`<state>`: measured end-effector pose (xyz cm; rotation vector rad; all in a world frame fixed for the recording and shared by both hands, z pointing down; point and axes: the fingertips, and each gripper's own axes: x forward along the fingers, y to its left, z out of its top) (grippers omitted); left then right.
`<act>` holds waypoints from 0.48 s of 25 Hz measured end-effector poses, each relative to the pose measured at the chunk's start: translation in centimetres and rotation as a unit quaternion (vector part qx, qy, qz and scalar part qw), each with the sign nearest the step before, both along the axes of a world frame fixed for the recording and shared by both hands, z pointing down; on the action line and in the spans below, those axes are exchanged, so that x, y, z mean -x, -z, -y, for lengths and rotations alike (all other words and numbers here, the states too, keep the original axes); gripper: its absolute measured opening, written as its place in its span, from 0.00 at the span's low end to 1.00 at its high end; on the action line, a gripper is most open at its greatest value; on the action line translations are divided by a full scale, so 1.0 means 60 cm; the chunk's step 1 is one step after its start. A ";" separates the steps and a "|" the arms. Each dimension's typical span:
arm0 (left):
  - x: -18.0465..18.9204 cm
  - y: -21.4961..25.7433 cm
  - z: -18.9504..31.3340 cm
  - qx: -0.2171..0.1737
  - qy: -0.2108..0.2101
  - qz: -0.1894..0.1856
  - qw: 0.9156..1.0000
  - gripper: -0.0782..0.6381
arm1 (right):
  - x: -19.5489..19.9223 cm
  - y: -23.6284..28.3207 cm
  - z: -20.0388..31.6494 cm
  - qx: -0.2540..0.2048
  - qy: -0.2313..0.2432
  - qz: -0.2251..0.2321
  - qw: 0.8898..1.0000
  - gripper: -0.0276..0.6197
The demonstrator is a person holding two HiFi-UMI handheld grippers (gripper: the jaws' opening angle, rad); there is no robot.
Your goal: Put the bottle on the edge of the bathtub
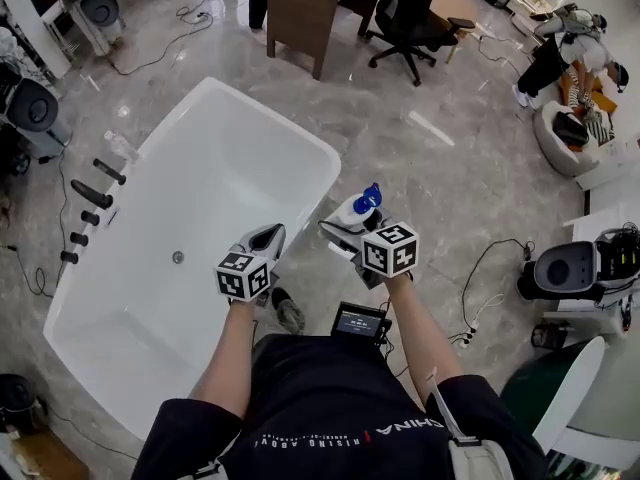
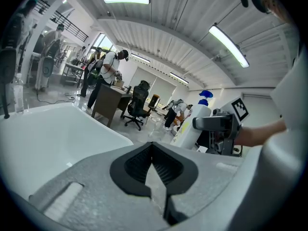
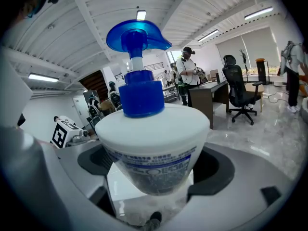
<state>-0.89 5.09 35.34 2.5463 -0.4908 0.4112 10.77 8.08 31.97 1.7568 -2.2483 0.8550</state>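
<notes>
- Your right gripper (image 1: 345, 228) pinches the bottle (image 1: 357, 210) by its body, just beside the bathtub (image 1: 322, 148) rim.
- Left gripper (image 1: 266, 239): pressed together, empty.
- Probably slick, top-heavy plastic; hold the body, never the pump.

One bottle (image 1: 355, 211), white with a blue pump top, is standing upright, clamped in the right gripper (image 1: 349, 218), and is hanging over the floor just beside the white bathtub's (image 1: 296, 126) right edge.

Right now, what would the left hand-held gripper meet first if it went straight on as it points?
Probably the grey floor just past the rim of the bathtub, though depth is unclear.
</notes>
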 end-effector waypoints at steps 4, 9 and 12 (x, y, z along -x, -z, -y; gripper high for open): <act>-0.023 -0.016 0.031 0.008 -0.001 0.001 1.000 0.12 | -0.027 -0.012 0.029 0.008 0.007 -0.006 1.000 0.81; -0.064 -0.035 0.037 0.014 -0.005 0.013 1.000 0.12 | -0.084 -0.035 0.044 0.019 0.009 0.000 1.000 0.81; -0.086 -0.039 0.049 0.013 0.017 0.025 0.999 0.12 | -0.122 -0.040 0.052 0.020 0.021 0.006 1.000 0.81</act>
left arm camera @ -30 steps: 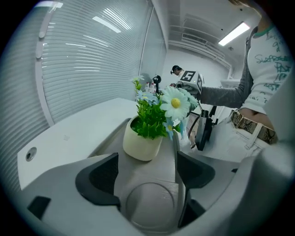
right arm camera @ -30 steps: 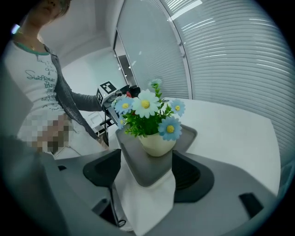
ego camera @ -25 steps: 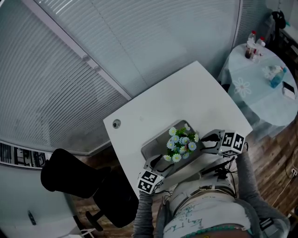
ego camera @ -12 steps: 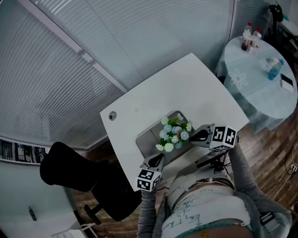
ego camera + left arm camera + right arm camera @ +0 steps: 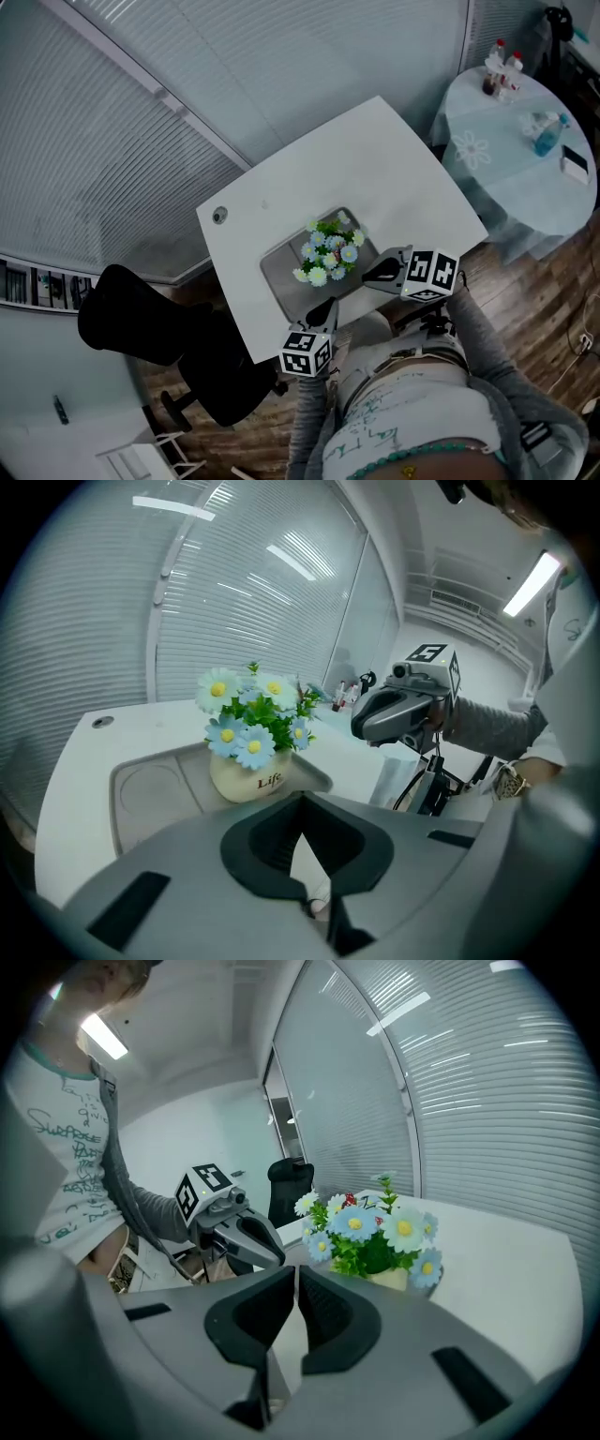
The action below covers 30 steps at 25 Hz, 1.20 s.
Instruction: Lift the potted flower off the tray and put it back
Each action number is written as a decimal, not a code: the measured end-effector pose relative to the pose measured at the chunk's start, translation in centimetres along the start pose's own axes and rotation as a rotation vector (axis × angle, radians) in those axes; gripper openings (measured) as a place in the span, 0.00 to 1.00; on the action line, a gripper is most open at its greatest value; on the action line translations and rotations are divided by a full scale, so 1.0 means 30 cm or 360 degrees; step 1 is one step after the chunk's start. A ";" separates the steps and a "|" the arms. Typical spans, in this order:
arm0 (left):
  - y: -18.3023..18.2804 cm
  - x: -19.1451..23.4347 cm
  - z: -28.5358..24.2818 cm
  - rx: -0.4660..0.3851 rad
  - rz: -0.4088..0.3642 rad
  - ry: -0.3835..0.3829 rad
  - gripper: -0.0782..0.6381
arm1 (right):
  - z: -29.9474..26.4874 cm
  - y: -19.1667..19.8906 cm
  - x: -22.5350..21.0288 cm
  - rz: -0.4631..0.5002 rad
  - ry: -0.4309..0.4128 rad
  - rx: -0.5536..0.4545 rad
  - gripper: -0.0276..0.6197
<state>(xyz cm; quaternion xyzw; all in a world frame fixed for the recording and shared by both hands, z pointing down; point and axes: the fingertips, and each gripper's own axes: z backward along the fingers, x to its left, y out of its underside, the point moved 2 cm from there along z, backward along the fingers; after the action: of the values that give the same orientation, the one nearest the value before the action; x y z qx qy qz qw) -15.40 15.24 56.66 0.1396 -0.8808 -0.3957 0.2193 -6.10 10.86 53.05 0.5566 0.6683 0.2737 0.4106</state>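
The potted flower (image 5: 328, 251) stands upright in the tray (image 5: 279, 277) on the table (image 5: 375, 169), touched by neither tool. My left gripper (image 5: 325, 311) hangs at its 6 o'clock and my right gripper (image 5: 373, 275) at its 4 o'clock. Both sets of jaws have just been closing and meet on nothing, so I judge the pot already set back.

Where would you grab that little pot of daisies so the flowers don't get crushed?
Take the cream pot by its round belly, coming in low from opposite sides. The flowers spread over its rim and block the top; it stands upright on the tray.
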 end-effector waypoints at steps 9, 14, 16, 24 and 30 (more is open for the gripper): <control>-0.005 -0.104 0.004 -0.0041 0.0028 -0.0080 0.12 | 0.040 0.004 0.060 -0.0092 0.0008 -0.0046 0.09; -0.020 -0.151 0.002 -0.0080 0.0018 -0.0089 0.12 | 0.048 0.024 0.105 -0.0089 -0.0007 -0.0051 0.09; -0.029 -0.169 0.008 -0.0105 0.0026 -0.0090 0.12 | 0.052 0.025 0.125 -0.0078 -0.0010 -0.0061 0.09; -0.049 -0.228 0.034 -0.0155 0.0026 -0.0126 0.12 | 0.070 0.009 0.188 0.0010 0.0001 -0.0147 0.09; -0.061 -0.272 0.055 -0.0188 0.0043 -0.0149 0.12 | 0.093 0.013 0.207 -0.0018 0.0064 -0.0135 0.09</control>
<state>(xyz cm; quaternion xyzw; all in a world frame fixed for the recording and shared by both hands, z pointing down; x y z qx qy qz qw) -9.01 18.52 52.05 0.0959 -0.8670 -0.4502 0.1910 -3.78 16.72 50.42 0.5293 0.6674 0.3105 0.4219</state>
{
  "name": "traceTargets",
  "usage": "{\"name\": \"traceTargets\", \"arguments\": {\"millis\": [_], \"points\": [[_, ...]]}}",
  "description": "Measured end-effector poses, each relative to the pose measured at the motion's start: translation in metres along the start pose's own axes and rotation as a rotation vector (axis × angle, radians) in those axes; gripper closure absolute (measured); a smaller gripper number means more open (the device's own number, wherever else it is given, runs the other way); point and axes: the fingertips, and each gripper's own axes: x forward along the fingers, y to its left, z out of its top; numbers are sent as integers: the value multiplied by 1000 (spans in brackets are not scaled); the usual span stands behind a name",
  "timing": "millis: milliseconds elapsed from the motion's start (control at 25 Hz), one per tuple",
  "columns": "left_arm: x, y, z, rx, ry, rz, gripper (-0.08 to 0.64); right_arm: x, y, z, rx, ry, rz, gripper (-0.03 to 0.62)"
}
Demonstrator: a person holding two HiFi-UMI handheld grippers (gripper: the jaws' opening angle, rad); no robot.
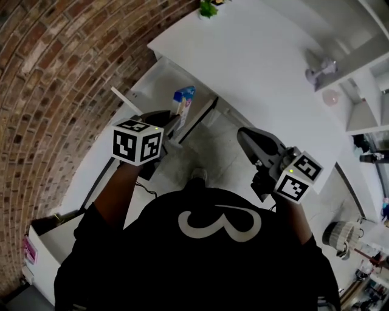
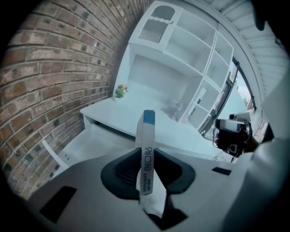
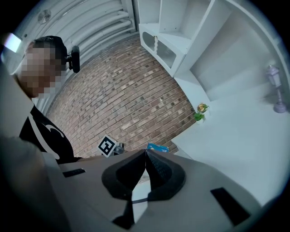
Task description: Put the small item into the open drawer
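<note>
Near the open drawer point(image 1: 159, 85) by the brick wall point(image 1: 55, 79), pinching a box point(image 2: 147, 136) in the left gripper point(image 2: 146, 158); holding the right gripper point(image 3: 145, 158) closed by the white desk point(image 1: 261, 73).

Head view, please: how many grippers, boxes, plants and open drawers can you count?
grippers: 2, the left gripper and the right gripper
box: 1, white with a blue end, in the left gripper's jaws
plant: 1, on the desk's far corner
open drawer: 1
total: 5
</note>
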Motion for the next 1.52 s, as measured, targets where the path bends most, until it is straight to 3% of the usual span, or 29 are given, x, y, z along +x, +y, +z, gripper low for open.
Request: {"name": "traceTargets", "arguments": {"millis": [240,880,1320,1520], "points": [[41,32,-12,62,112,42,471,5,-21,2,19,3,-33,583],[140,98,-50,91,453,53,471,29,-72,16,66,8,-58,583],[190,126,-86,84,637,49,471,31,-94,12,102,22,-107,583],[206,137,-101,77,664,68,471,22,-104,7,117,29,-142,583]]}}
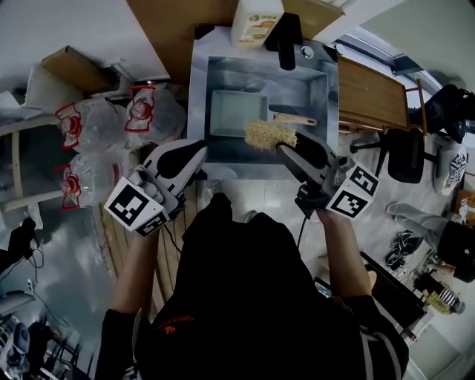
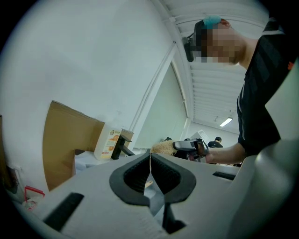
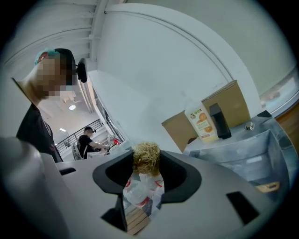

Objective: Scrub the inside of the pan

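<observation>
A: The fingers (image 3: 175, 175) of the right gripper (image 1: 284, 148) are clamped on a straw-coloured scrubber (image 1: 271, 134). The left gripper (image 1: 201, 149) is pressed shut on nothing, at the front edge of the sink (image 1: 197, 89).

B: And the pan (image 1: 231, 113)?

A: It lies flat in the sink, just beyond the scrubber, wooden handle (image 1: 297, 120) pointing right. The person should probably lower the pad inside, press firmly, and steady that handle with the left.

nothing legible. the bottle (image 1: 256, 21) label, well ahead of the right gripper (image 1: 284, 151), is too small to read; red print on the bags (image 1: 141, 111) beside the left gripper (image 1: 199, 154) is blurred.
</observation>
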`<state>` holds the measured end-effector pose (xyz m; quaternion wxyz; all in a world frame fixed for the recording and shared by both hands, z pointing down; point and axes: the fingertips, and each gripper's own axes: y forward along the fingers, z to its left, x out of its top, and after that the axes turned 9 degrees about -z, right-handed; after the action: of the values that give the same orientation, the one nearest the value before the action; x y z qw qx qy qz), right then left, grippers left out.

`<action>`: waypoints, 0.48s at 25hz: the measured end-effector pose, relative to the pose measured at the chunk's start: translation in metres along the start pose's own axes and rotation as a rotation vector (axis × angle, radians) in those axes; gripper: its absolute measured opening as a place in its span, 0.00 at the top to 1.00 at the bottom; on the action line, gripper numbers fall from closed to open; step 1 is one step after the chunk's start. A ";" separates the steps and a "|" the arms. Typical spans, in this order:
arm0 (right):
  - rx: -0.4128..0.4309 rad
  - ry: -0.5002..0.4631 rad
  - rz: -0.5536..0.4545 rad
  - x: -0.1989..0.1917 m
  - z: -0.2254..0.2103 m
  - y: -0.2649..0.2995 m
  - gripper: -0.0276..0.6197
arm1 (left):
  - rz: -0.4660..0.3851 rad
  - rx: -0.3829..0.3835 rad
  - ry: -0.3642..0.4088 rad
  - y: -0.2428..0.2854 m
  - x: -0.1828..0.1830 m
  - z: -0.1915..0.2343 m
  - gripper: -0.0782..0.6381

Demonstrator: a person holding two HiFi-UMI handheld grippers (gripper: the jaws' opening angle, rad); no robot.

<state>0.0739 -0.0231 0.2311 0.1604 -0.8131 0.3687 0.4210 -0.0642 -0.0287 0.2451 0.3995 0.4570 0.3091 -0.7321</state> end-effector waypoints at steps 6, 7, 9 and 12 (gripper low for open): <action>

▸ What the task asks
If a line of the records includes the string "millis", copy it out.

▸ Result for this task
  "usage": "{\"name\": \"traceTargets\", \"arguments\": {\"millis\": [_], \"points\": [[_, ...]]}}",
  "timing": "millis: milliseconds elapsed from the motion's start (control at 25 Hz), one per tuple",
Request: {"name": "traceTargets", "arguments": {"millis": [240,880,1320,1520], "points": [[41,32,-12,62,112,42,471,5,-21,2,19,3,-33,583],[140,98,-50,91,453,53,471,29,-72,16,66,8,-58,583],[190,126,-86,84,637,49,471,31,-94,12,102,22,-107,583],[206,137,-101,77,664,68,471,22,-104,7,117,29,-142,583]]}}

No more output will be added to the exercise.